That five minutes of overhearing furnished Eustacia
with visions enough to fill the whole blank afternoon.
Such sudden alternations from mental vacuity do sometimes
occur thus quietly. She could never have believed
in the morning that her colourless inner world would
before night become as animated as water under a microscope,
and that without the arrival of a single visitor.
The words of Sam and Humphrey on the harmony between
the unknown and herself had on her mind the effect
of the invading Bard’s prelude in the “Castle
of Indolence,” at which myriads of imprisoned
shapes arose where had previously appeared the stillness
of a void.
Involved in these imaginings she knew nothing of time.
When she became conscious of externals it was dusk.
The furze-rick was finished; the men had gone home.
Eustacia went upstairs, thinking that she would take
a walk at this her usual time; and she determined that
her walk should be in the direction of Blooms-End,
the birthplace of young Yeobright and the present
home of his mother. She had no reason for walking
elsewhere, and why should she not go that way?

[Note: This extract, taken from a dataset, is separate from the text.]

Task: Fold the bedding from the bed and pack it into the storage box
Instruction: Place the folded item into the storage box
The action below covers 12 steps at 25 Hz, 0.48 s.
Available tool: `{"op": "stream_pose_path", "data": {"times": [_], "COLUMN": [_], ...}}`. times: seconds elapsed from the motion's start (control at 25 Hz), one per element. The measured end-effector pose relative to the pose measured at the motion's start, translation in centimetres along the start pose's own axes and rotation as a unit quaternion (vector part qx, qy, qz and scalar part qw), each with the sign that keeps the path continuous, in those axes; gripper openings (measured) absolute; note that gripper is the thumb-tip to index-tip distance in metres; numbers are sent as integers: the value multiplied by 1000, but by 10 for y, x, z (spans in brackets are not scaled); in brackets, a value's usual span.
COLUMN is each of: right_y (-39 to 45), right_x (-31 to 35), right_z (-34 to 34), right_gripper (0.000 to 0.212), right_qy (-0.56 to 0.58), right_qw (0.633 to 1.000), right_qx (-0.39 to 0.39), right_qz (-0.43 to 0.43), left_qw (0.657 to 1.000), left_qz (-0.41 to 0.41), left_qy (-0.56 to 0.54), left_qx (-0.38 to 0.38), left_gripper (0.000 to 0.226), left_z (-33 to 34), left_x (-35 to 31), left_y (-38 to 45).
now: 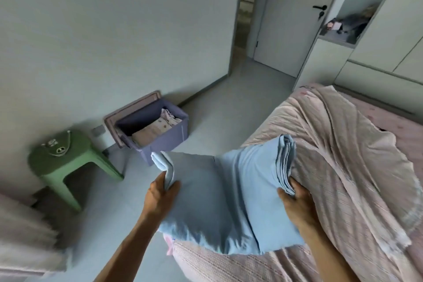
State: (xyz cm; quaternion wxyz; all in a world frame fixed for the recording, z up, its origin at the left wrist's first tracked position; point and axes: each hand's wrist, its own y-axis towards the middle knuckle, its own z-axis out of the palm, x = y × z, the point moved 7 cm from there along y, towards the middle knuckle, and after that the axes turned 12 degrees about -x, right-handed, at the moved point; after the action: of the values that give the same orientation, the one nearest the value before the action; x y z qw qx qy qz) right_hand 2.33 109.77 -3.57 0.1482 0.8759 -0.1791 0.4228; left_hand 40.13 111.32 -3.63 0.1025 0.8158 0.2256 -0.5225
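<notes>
— What are the hands doing with the bedding?

— Both hold a folded light-blue sheet (219, 192) above the near corner of the bed (389, 144). The left hand (160, 194) pinches the sheet's left end, thumb on top and fingers curled under the fold. The right hand (295, 199) grips the right end, where the stacked layers show as a bundle of edges standing up from its fingers.

— Is the sheet flat?

— No, it sags between the two hands, and its lower edge hangs over the bed's corner.

— Where is the storage box?

— The purple storage box (158, 144) sits on the floor (229, 103) against the wall, well apart from the sheet. Its pinkish lid (132, 107) leans open against the wall behind it. Folded patterned bedding (158, 128) already lies inside.

— What else is on the bed?

— A rumpled pink striped blanket (332, 155) is spread across it, just beside the right hand.

— And around the box?

— A green plastic stool (66, 162) stands to its left with small items on top, too small to tell what. Farther back a white door (290, 18) stands open.
</notes>
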Motion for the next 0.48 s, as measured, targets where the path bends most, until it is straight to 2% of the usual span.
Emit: {"op": "stream_pose_path", "data": {"times": [0.16, 0.32, 0.48], "right_y": [-2, 21, 68], "right_x": [95, 159, 199], "right_z": [135, 235, 344], "right_gripper": [31, 30, 37], "right_qy": [-22, -55, -65], "right_qw": [997, 992, 989], "right_qx": [63, 97, 109], "right_qz": [-32, -64, -79], "left_qw": [999, 997, 993], "left_qz": [2, -23, -50], "left_qy": [25, 56, 88], "left_qx": [-39, -55, -67], "left_gripper": [35, 33, 55], "left_z": [-86, -125, -137], "left_x": [35, 66, 106], "left_y": [90, 166, 272]}}
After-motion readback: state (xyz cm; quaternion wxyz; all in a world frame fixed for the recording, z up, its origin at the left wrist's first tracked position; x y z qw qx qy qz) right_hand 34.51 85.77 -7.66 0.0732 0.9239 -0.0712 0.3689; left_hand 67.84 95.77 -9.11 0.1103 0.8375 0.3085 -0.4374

The scene of a day-dream is sufficient for a pilgrimage
at nineteen. To look at the palings before the
Yeobrights’ house had the dignity of a necessary
performance. Strange that such a piece of idling
should have seemed an important errand.
She put on her bonnet, and, leaving the house, descended
the hill on the side towards Blooms-End, where she
walked slowly along the valley for a distance of a
mile and a half. This brought her to a spot in
which the green bottom of the dale began to widen,
the furze bushes to recede yet further from the path
on each side, till they were diminished to an isolated
one here and there by the increasing fertility of
the soil. Beyond the irregular carpet of grass
was a row of white palings, which marked the verge
of the heath in this latitude. They showed upon
the dusky scene that they bordered as distinctly as
white lace on velvet. Behind the white palings
was a little garden; behind the garden an old, irregular,
thatched house, facing the heath, and commanding a
full view of the valley. This was the obscure,
removed spot to which was about to return a man whose
latter life had been passed in the French capital—the
centre and vortex of the fashionable world.
II
The People at Blooms-End Make Ready
All that afternoon the expected arrival of the subject
of Eustacia’s ruminations created a bustle of
preparation at Blooms-End. Thomasin had been
persuaded by her aunt, and by an instinctive impulse
of loyalty towards her cousin Clym, to bestir herself
on his account with an alacrity unusual in her during
these most sorrowful days of her life. At the
time that Eustacia was listening to the rickmakers’
conversation on Clym’s return, Thomasin was climbing
into a loft over her aunt’s fuel-house, where
the store-apples were kept, to search out the best
and largest of them for the coming holiday-time.